Le système scolaire français se singularise par rapport aux autres pays de l'OCDE par la part prépondérante des dépenses en faveur de l'enseignement secondaire dans le total des dépenses consacrées à l'enseignement scolaire. Dans le présent projet de loi de finances, 46,7 % des crédits de la mission « Enseignement scolaire » sont ainsi dédiés à l'enseignement dans les collèges et les lycées.

Pourtant, le premier degré constitue le lieu où sont enseignés les apprentissages les plus fondamentaux. Sa valorisation apparaît donc comme un préalable indispensable à la mise en oeuvre d'une politique éducative.

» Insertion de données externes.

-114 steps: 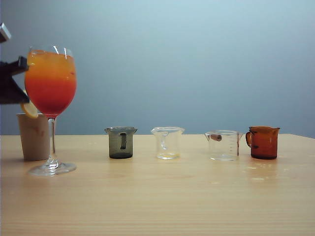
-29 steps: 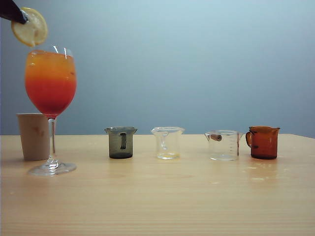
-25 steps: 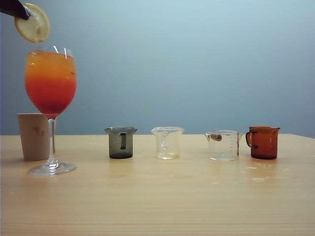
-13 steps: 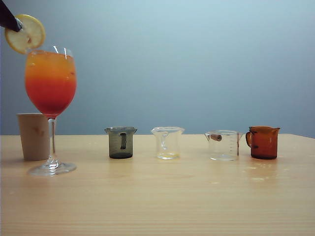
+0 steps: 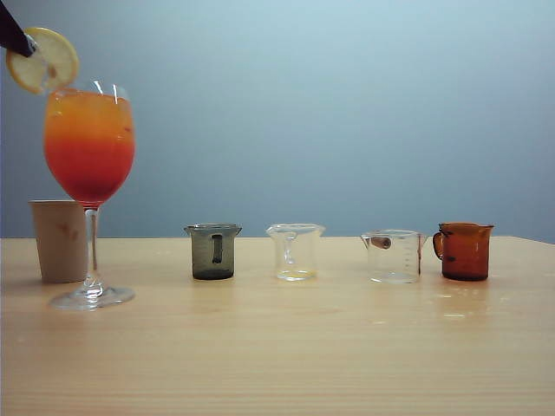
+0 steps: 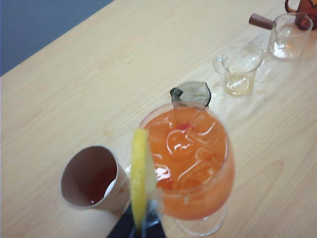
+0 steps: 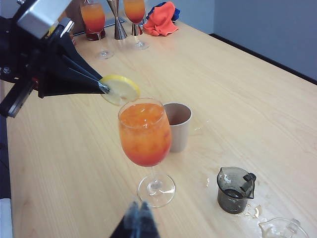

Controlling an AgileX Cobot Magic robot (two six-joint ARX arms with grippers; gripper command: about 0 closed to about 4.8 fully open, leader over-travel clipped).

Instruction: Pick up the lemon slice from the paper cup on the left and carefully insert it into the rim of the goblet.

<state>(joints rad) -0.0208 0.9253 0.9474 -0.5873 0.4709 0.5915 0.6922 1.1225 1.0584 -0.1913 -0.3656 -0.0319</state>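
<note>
Above the goblet [image 7: 145, 134] rim, left pincer [image 7: 102, 88] clamped on the lemon slice [image 7: 120, 89], near the paper cup [image 7: 178, 126]. Right pincer [image 7: 137, 216] hangs near the goblet's foot, tips together.

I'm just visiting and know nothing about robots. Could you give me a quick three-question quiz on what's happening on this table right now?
1. True or false: the lemon slice already sits on the goblet rim.
2. Which gripper holds the slice: A left, B right?
3. What stands just behind the goblet, on its left in the exterior view?

Key:
1. False. The left gripper holds it just above the rim, at the side.
2. A. The right gripper is shut on nothing, low in front of the goblet foot.
3. The paper cup, with no slice in it.
</note>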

La définition d'un socle commun des connaissances et des compétences par la loi n° 2013-595 du 8 juillet 2013 d'orientation et de programmation pour la refondation de l'école de la République avait ainsi pour objectif de fixer une liste de connaissances fondamentales devant être maîtrisées à l'issue de la scolarité dans le premier degré.


* 7 Cour des comptes, L'éducation nationale face à l'objectif de réussite de tous les élèves, mai 2010.